Task description
Your answer must be the lines from the top of the listing below through the line that holds "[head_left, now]", retyped exactly, with no pictures.

Available data
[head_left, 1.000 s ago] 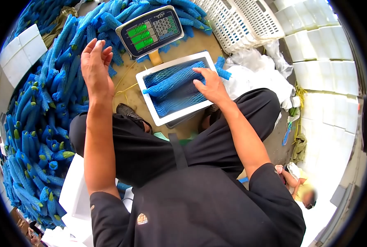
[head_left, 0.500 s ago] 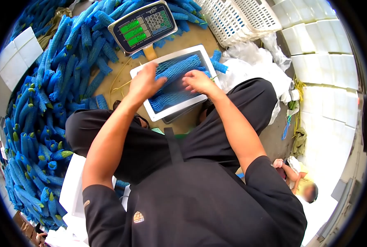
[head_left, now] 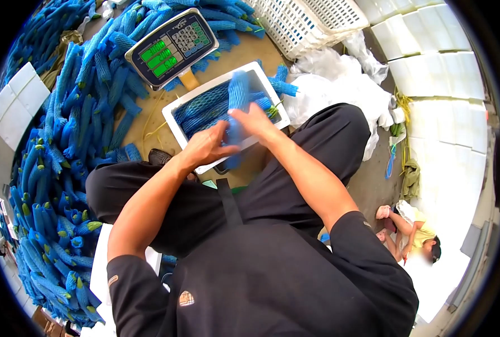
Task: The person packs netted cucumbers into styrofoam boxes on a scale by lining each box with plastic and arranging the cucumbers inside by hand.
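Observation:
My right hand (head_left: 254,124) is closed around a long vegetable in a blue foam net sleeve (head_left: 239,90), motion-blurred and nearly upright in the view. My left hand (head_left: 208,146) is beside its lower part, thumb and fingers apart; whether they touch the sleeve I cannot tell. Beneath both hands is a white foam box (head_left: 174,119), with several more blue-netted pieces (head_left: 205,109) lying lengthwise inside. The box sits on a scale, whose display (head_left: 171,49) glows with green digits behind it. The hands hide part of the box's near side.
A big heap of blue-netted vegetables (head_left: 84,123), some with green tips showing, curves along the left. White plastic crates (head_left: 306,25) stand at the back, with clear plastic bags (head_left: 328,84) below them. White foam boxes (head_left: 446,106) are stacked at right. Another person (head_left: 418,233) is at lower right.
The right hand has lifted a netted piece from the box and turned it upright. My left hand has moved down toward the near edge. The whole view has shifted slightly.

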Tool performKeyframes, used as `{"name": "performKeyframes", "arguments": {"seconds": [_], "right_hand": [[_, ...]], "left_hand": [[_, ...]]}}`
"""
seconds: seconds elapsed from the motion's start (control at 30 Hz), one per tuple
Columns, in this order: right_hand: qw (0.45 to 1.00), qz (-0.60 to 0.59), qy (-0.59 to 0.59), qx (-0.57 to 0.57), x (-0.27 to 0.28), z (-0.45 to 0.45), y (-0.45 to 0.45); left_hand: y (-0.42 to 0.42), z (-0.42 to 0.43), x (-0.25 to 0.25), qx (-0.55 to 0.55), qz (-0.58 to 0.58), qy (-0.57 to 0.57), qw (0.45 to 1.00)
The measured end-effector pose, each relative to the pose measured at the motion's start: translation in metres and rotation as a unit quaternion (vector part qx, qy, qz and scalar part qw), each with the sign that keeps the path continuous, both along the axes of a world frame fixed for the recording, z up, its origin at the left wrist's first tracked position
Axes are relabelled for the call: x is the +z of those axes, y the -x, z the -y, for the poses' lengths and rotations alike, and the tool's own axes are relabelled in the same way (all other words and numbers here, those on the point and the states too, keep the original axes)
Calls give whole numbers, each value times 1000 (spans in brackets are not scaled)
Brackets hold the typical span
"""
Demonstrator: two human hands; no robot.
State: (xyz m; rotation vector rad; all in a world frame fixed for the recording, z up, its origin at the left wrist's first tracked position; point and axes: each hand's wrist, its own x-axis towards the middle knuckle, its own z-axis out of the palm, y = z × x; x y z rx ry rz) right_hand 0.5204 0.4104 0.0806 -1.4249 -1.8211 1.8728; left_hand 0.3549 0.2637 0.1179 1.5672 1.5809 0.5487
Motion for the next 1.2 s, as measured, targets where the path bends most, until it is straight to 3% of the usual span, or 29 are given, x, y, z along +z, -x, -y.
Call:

Reply to the exercise
[head_left, 1.000 s ago] 
[head_left, 0.500 s ago] 
[head_left, now] 

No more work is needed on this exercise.